Segundo a empresa, já foram investidos no projeto US$ 230 milhões (R$ 1,26 bilhão) em pesquisas minerais na área (sondagens geológicas e análises sísmicas), estudos ambientais e de engenharia e aquisições de terras. A área da reserva, localizada no subsolo, tem 13 km de extensão por 10 km de largura e a camada de minério tem 2,5 metros de espessura. As áreas na superfície - entre as localidades do Lago do Soares e de Urucurituba -, são tradicionalmente ocupadas por pastagens, conforme a Potássio Brasil.
IPO em Nova York para levantar capital
A empresa canadense, em agosto, entrou com pedido de oferta pública de ações (IPO) na Bolsa de Nova York para levantar recursos financeiros para a etapa inicial do projeto. Segundo informação do site especializado Reset, o objetivo é captar nessa fase US$ 150 milhões (R$ 819 milhões) ainda este ano para dar suporte de capital à subsidiária Potássio do Brasil.
O dinheiro será alocado em trabalhos complementares de engenharia do projeto e de licenciamento ambiental, em linha de transmissão de energia, compra de terras adicionais (para depositar os rejeitos em pilhas), reforço de capital de giro e pagamento de acordos firmados com comunidades indígenas na área de influência da mina. Conforme a Reset, o prospecto da oferta pública informa que o início das obras em Autazes começou neste semestre e a conclusão do trabalho de engenharia básica está prevista para a segunda metade de 2025.

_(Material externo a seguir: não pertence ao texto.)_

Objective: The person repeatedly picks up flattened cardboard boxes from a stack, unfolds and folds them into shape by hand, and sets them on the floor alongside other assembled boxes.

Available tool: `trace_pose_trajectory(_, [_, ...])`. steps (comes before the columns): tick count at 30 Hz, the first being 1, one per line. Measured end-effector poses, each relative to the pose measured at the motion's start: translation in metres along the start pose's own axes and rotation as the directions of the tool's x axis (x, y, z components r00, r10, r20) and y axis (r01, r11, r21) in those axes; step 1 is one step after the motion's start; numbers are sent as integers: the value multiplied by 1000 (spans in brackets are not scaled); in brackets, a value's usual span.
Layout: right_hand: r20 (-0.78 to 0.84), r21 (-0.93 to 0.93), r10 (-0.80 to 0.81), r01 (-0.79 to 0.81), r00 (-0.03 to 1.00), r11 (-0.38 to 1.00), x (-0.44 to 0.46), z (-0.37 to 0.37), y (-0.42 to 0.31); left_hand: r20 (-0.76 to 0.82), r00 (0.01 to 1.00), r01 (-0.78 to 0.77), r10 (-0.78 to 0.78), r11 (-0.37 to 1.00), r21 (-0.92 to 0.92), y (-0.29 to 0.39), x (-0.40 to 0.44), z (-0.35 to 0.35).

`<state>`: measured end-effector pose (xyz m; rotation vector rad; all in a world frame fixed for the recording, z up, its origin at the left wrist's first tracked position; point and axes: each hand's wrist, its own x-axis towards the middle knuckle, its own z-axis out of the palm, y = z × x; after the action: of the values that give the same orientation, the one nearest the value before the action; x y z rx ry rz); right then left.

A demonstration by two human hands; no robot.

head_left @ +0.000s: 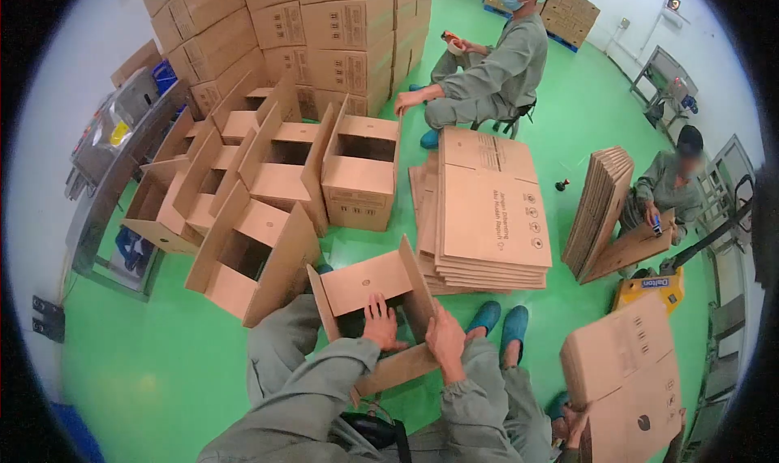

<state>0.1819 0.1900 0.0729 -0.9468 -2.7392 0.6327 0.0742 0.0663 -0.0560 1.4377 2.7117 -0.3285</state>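
So this person's bracing an open box (399,371) between their knees (286,329), left-hand grip (380,325) resting spread and empty by the far flap (347,287), right-hand grip (445,339) clutching the near right corner, and light, even pressure is probably working best.

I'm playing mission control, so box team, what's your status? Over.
Left hand spread at the open box, right hand at its edge. Box top not closed. Flat cardboard stack nearby, not blocking either hand.

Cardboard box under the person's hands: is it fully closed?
No, a flap stands up beside the right hand, and a dark opening shows.
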Motion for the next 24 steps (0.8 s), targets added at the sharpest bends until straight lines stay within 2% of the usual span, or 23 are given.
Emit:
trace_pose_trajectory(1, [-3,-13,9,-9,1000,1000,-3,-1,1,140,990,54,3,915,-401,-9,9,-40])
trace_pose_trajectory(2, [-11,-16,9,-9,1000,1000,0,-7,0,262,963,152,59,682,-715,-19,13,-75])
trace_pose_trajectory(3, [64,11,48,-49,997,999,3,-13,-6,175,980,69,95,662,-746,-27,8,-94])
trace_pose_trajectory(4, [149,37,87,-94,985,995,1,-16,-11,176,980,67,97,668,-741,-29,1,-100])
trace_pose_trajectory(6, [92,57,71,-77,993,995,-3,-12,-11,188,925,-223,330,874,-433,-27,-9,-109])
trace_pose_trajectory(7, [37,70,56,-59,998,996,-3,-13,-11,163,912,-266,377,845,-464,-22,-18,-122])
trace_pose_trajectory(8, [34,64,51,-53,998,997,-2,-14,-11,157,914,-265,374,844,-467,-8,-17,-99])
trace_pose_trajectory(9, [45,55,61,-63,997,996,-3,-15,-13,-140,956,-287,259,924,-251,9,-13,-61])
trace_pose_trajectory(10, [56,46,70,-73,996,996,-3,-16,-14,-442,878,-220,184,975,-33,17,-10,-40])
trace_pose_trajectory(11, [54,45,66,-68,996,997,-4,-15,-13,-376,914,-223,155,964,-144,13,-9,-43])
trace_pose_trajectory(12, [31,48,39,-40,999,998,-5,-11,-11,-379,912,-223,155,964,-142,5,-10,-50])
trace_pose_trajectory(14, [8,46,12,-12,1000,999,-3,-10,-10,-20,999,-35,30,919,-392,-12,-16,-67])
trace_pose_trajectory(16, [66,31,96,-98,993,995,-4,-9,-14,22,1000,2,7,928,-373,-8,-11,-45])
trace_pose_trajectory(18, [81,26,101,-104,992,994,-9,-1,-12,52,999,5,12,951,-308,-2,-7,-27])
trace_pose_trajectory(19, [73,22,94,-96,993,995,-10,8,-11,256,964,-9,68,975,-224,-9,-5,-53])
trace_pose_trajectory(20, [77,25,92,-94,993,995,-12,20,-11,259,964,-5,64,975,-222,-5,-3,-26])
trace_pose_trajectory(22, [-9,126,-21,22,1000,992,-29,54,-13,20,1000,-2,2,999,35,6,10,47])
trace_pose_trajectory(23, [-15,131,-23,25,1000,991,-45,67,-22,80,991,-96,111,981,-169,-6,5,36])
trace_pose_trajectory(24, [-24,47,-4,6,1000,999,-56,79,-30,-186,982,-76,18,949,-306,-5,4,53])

Espeschit disse ao Estadão que até o final do ano a companhia vai iniciar obras ligadas à mina, como a perfuração dos dois poços (shafts) para acesso à mina subterrânea. Em 2025, o plano é avançar nas obras de terraplenagem e a seguir dar curso à implantação completa do projeto, que deverá durar de 36 a 42 meses.
Histórico da mina
Fundada em 2009, a Brazil Potash começou os estudos ambientais para a instalação do projeto em Autazes, após investimentos em pesquisas e prospecção das reservas minerais existentes na região. A concessão de licença ambiental prévia pelo Ipaam foi aprovada pela ANM em 2015. Quase nove anos depois, entre idas e vindas na Justiça, foi emitida em abril deste ano a licença de instalação para iniciar as obras do projeto - mina e instalações de beneficiamento.
A exploração da silvinita será feita em reservas do minério localizadas entre o Lago do Soares e Urucurituba, duas localidades no município em Autazes. Segundo informações, a reserva mineral lavrável tem potencial para mais de 170 milhões de toneladas de cloreto de potássio.

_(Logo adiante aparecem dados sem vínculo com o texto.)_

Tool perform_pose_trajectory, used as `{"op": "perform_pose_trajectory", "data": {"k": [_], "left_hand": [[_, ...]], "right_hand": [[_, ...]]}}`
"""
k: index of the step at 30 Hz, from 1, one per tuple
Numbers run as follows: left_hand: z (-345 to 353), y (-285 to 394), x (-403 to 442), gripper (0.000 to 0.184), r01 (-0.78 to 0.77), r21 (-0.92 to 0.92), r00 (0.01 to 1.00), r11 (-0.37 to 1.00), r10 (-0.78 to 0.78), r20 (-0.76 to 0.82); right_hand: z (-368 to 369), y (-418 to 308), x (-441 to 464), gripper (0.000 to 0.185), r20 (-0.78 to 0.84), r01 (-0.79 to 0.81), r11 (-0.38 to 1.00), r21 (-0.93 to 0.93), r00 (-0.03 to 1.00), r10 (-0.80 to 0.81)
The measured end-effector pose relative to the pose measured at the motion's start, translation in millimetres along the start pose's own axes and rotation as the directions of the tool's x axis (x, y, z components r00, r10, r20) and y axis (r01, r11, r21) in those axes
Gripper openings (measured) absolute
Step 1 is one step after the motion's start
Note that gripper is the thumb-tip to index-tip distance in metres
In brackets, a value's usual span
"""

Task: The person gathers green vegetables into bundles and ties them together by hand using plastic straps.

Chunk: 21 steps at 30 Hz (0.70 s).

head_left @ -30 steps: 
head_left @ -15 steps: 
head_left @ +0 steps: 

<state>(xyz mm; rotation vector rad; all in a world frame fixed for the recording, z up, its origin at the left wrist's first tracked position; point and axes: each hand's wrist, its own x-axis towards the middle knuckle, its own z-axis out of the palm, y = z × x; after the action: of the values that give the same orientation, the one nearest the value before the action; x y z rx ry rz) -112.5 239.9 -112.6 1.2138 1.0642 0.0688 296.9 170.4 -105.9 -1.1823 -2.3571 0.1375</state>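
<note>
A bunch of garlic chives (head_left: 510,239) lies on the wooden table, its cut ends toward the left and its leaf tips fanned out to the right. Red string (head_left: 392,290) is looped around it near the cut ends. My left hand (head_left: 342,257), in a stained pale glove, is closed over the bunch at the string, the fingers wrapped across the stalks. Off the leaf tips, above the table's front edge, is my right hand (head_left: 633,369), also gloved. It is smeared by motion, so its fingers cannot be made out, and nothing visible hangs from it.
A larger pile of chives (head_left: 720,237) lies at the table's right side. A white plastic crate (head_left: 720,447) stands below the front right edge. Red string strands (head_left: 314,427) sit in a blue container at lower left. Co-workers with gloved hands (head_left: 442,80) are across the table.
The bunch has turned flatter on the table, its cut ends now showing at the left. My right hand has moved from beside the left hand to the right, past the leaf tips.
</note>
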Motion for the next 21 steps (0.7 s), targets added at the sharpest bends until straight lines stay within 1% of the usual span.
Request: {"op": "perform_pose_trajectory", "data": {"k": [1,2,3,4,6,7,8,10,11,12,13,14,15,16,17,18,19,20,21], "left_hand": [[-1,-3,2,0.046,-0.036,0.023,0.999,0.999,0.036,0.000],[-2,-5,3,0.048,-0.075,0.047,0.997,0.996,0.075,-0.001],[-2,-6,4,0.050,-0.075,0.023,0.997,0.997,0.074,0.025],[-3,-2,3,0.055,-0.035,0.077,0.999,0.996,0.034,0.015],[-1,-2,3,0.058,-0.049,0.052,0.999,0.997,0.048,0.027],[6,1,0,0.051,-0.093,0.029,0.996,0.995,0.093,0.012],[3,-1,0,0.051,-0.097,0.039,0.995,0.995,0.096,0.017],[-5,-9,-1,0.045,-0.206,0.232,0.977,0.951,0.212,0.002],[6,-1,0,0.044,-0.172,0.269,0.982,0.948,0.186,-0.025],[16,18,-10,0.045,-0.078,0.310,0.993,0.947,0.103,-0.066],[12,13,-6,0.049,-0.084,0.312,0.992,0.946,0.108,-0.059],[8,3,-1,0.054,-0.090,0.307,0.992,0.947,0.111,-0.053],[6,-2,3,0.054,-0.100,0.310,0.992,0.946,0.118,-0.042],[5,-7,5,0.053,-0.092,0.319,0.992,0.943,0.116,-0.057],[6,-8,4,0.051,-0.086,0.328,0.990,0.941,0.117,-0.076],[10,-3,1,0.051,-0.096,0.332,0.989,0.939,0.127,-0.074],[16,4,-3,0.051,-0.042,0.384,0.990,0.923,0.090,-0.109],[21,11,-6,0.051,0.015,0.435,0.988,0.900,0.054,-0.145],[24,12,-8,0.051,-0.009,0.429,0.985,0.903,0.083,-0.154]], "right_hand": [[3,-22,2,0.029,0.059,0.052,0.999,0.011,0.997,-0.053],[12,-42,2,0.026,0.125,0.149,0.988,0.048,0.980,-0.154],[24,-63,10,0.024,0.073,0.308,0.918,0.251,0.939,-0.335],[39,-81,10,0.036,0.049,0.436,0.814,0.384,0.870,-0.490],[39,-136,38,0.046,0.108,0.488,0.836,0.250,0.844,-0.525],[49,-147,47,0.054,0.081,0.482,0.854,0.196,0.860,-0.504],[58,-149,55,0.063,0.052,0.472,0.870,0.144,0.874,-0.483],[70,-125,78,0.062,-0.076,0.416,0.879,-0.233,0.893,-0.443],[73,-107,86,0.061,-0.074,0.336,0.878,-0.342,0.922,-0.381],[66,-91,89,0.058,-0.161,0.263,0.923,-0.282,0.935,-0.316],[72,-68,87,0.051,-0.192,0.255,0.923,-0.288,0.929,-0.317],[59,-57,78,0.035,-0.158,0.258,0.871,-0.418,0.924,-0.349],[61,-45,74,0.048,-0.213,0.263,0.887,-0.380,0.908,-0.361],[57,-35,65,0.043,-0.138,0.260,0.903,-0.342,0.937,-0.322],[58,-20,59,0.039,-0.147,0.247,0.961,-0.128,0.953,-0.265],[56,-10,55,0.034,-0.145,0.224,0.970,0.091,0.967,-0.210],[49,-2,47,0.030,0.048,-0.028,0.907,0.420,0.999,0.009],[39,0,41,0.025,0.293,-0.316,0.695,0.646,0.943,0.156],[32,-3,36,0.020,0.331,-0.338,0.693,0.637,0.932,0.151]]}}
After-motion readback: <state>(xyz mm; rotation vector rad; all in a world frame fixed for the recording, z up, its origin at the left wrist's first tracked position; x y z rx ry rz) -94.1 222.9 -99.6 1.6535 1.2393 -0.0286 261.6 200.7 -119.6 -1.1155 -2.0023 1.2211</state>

O Ipaam informa que concedeu 21 Licenças de instalação, ambientais únicas e autorizações de captura, coleta e transporte de fauna silvestre, que permitem a construção do empreendimento. O projeto envolve dois poços, a mina subterrânea, uma planta de processamento de lixiviação à quente, um porto de barcaças fluviais e a construção de cerca de 13 km de uma estrada ligando a planta de processamento ao porto.

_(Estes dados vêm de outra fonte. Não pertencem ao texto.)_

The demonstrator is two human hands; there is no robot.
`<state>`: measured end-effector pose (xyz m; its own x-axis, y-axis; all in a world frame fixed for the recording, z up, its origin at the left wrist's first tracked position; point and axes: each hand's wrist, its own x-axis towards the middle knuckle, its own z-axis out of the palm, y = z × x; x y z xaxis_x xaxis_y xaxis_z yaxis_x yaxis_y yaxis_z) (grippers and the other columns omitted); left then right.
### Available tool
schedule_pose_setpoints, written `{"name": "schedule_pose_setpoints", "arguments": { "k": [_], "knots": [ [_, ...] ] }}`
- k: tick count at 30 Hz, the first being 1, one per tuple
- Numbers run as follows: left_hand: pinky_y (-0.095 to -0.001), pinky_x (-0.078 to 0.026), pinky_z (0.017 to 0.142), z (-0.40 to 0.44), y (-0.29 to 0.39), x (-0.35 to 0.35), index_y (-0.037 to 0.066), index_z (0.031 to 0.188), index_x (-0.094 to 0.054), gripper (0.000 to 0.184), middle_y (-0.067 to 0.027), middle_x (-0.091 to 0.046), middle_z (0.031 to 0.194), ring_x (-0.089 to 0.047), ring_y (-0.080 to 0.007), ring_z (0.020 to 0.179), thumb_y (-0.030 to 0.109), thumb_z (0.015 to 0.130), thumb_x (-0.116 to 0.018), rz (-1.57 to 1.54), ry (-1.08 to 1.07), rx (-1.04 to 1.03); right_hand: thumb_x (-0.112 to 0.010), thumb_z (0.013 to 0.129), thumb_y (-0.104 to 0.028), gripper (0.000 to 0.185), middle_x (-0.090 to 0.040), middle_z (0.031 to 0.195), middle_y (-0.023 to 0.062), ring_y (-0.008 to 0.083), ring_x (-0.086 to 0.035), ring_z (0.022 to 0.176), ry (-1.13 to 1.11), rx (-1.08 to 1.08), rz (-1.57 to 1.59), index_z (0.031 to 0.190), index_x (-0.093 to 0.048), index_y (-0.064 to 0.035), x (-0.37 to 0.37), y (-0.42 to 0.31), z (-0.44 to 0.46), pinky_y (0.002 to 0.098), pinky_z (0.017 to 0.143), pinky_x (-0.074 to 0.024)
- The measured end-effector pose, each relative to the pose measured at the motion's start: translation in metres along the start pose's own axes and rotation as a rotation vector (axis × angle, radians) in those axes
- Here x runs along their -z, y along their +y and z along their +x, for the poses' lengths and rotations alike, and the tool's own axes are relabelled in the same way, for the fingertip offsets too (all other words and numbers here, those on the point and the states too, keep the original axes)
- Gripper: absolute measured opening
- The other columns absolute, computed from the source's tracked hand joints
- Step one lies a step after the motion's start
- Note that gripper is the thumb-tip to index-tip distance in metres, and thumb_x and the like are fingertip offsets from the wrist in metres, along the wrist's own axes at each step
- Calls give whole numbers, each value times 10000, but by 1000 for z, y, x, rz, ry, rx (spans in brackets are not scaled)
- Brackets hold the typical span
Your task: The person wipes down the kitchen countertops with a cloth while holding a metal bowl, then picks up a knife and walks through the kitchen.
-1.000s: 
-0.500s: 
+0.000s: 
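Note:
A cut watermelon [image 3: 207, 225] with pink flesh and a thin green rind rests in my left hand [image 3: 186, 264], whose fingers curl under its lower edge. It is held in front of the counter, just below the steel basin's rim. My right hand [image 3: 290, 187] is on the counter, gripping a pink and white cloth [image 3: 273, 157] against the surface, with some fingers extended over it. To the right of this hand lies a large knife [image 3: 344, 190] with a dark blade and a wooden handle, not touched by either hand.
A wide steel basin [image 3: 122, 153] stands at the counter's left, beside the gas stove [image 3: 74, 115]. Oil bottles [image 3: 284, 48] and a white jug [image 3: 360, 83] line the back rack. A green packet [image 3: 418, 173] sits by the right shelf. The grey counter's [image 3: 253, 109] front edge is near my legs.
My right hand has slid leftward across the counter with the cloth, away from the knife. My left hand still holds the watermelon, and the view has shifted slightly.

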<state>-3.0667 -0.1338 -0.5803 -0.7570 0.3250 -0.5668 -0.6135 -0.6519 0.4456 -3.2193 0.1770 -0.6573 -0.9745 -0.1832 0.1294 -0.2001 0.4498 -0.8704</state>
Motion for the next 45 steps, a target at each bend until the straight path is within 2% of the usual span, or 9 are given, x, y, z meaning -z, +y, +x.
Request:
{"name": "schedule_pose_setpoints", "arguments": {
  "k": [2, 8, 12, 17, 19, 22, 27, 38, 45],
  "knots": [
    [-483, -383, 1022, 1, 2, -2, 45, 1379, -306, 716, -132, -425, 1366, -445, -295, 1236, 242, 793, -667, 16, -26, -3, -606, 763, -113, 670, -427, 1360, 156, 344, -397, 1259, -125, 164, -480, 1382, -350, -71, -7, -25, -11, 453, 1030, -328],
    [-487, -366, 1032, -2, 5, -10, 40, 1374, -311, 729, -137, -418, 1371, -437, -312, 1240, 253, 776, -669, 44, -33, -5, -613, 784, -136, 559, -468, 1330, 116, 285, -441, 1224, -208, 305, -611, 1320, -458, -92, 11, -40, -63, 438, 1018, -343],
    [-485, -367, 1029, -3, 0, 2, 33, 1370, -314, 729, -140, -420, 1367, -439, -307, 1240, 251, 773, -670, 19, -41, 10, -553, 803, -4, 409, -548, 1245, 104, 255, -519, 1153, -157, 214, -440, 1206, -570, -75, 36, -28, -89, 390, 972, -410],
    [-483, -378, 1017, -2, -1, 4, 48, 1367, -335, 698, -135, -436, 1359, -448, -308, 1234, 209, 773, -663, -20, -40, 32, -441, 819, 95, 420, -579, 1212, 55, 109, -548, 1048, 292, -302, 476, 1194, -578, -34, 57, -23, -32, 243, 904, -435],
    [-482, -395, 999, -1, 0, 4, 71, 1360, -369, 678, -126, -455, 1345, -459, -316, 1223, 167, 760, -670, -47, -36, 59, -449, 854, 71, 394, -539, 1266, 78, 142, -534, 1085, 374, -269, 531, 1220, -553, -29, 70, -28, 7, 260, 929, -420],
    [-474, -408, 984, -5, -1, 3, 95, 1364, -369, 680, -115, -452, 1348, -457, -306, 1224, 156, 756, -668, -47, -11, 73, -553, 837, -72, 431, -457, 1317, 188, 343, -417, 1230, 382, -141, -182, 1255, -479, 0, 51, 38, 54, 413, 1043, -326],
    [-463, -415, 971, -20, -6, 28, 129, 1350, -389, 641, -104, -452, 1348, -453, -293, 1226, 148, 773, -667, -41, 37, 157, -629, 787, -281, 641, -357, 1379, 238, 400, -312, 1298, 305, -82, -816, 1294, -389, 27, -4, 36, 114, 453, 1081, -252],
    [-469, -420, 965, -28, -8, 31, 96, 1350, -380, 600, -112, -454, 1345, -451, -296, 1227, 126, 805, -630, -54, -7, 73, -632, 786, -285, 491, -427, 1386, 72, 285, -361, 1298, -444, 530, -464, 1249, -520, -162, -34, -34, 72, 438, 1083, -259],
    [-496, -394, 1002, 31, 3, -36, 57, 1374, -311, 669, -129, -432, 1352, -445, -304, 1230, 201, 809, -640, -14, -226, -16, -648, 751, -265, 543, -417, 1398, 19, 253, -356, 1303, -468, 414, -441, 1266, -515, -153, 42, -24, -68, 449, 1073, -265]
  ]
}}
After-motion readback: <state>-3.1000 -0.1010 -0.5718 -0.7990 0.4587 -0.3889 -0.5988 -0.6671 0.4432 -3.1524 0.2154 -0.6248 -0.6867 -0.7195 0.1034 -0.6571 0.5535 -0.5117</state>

A previsão da empresa é que durante as obras do empreendimento deverão ser gerados cerca de 2,6 mil empregos diretos, enquanto a fase de operação vai requerer aproximadamente 1,3 mil pessoas, mais a geração de 17 mil empregos indiretos.
A mineradora Brazil Potash tem vários acionistas: o principal deles é o CD Capital, fundo de private equity focado em recursos naturais (30,7%); o segundo maior é o Sentient Equity Partners, fundo de capital privado apoiado por investidores institucionais (20,9%); o Forbes & Manhattan Barbados, ligado ao canadense Forbes & Manhattan Inc. (12,2%), investidores brasileiros (family offices e investidores individuais (12%) e cerca de 7 mil acionistas minoritários, com 24,2%, segundo informação no site da companhia.